Jun. 11, 2013 at 12:22pmFrontline Investigates

Two Important Stories

There are two compelling FRONTLINE shows coming to KSPS TV this month. 

The first episode is called "The Retirement Gamble" on Tuesday, June 18 at 9p.m. in Spokane. 

The second is called "Rape in the Fields" which airs on Tuesday, June 25 at 9p.m. 

"The Retirement Gamble" reports on the retirement crisis in America. The documentary highlights some of the problems with the retirement savings system in the U.S. in the face of baby boomers, many of whom will not be prepared for their fast approaching 'golden years.' 

Specifically FRONTLINE looks at IRAs, 401Ks and mutual funds and whether they are safe investments. The show reveals how fees, self-dealing and kickbacks feed Wall Street while ordinary people shoulder all the risk. 

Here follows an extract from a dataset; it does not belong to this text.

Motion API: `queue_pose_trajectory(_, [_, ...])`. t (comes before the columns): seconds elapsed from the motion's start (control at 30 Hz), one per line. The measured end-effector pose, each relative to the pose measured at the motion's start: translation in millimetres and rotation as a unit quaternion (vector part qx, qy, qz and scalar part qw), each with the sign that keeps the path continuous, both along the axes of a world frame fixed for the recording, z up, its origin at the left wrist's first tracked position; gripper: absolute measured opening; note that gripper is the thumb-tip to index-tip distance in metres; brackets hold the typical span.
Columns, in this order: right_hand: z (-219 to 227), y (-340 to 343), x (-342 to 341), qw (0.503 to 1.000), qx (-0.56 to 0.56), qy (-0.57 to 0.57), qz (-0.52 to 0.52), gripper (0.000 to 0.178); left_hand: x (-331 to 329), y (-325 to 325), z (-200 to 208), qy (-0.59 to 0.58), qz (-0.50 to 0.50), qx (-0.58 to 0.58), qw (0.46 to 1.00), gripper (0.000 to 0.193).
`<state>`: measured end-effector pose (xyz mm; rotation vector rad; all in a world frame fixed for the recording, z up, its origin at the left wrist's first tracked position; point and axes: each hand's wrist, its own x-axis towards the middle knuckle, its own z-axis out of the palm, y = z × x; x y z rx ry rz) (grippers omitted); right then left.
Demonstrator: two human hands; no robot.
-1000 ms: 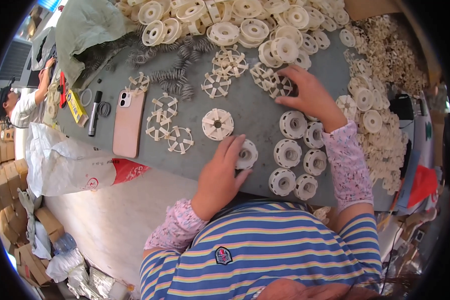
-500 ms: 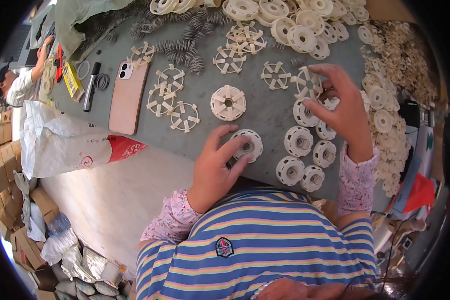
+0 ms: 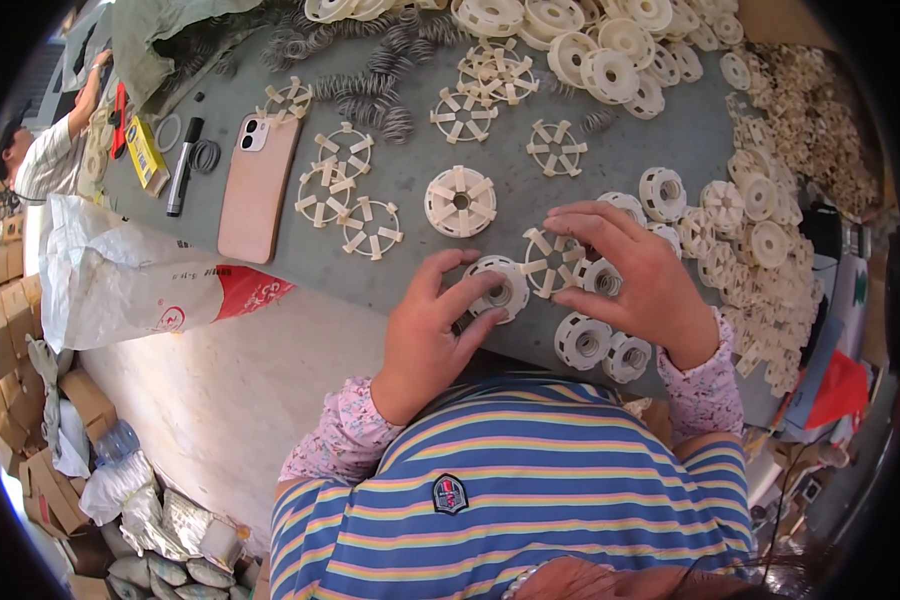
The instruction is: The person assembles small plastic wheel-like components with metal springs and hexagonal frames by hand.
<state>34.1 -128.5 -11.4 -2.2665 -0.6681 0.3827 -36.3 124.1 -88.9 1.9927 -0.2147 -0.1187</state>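
My left hand (image 3: 432, 335) is closed round a white round plastic housing (image 3: 499, 289) at the table's near edge; a metal spring shows in its middle. Between the thumb and fingers of my right hand (image 3: 635, 272) is a white spoked plastic ring (image 3: 551, 263) with small tabs, held just right of that housing. Under and around my right hand stand several similar housings with springs, such as one (image 3: 582, 341) near the edge; some are partly hidden by the hand. A housing with a spoked ring seated on it (image 3: 460, 201) lies farther off, in front of my left hand.
Loose spoked rings (image 3: 370, 228) lie left of centre beside a pink phone (image 3: 258, 190), a black marker (image 3: 184, 168) and a yellow box (image 3: 147, 158). Springs (image 3: 370, 95) and white discs (image 3: 610, 75) are heaped at the back. Small plastic parts (image 3: 760, 300) cover the right side. A co-worker's arm (image 3: 85, 105) shows far left.
My right hand has moved left and nearer with the spoked ring, from above the right-hand housings to beside the held housing. My left hand stays put.
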Motion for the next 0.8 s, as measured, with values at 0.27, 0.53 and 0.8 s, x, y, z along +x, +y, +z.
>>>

Warning: this may be one of those shows that reveal to you how much you don't know about what you don't know. Definitely a program to watch whether you're a baby boomer or a millennial!

The second FRONTLINE, "Rape in the Fields," reveals how common it is for migrant women working in U.S. fields and packing plants, picking and processing our food every day, to be sexually assaulted and/or raped. This investigation resulted from a yearlong reporting effort by FRONTLINE, the Investigative Reporting Program at UC Berkeley and the Center for Investigative Reporting. 

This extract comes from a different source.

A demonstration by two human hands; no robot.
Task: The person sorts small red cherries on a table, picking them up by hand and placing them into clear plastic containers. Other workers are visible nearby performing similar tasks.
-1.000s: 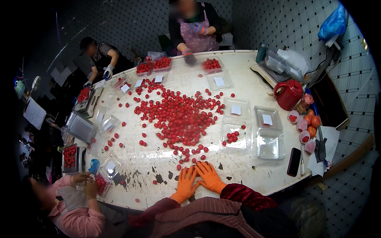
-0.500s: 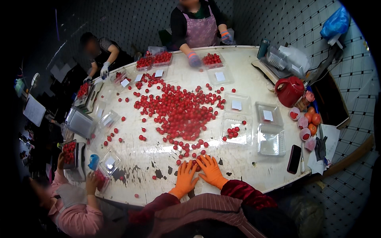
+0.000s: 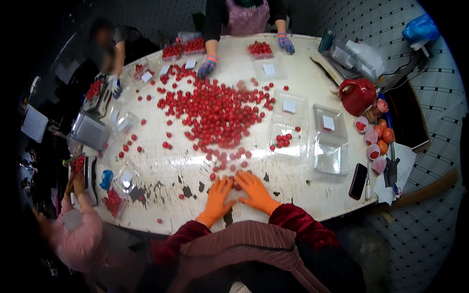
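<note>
In orange gloves, my left hand (image 3: 216, 201) and my right hand (image 3: 255, 192) rest on the table with fingers stretched forward and a gap between the palms. A few cherry tomatoes (image 3: 237, 186) sit at their fingertips, partly hidden by the gloves. Beyond them spreads a large heap of red cherry tomatoes (image 3: 220, 112), thinning to loose ones toward me. To the right of the heap, an open clear plastic box (image 3: 289, 146) holds several tomatoes. Another clear box (image 3: 331, 155) beside it has no fruit in it.
Across the table, a co-worker's gloved hand (image 3: 208, 66) touches the heap. Filled tomato boxes (image 3: 184, 48) stand at the far edge. On the right are a red kettle (image 3: 358, 97), a phone (image 3: 358, 181) and net-wrapped fruit (image 3: 373, 151). A scale (image 3: 88, 183) stands left, near another person.
My view has shifted, and my hands stay at the heap's near edge. The co-worker opposite has moved a hand from beside a box to the heap. The person at left has let go of a box.
</note>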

While the debate over the legal impact of immigration reform rages on Capitol Hill, "Rape in the Fields" shows the human side of the issue -- how undocumented female farmworkers live in fear of sexual abuse on the job but rarely tell anyone for fear of losing their jobs or being deported.

Although undocumented workers have the same rights as anyone else in the country, they often do not know that, and are fearful of reprisal.  

Authorities say it's impossible to get an accurate estimate on the number of sexual assaults because there are so many silent victims, but reports to the United States Equal Employment Opportunity Commission and other rural associations are on the rise. 

Investigative teams interviewed dozens of women from California's Central Valley to packing plants in Iowa to Washington's Yakima Valley and tomato fields in Florida, who speak on camera about being sexually assaulted on the job. 

Forensic evidence is rare since women are unwilling to report the crime and few rape cases are ever litigated. It's a story that needs to be told.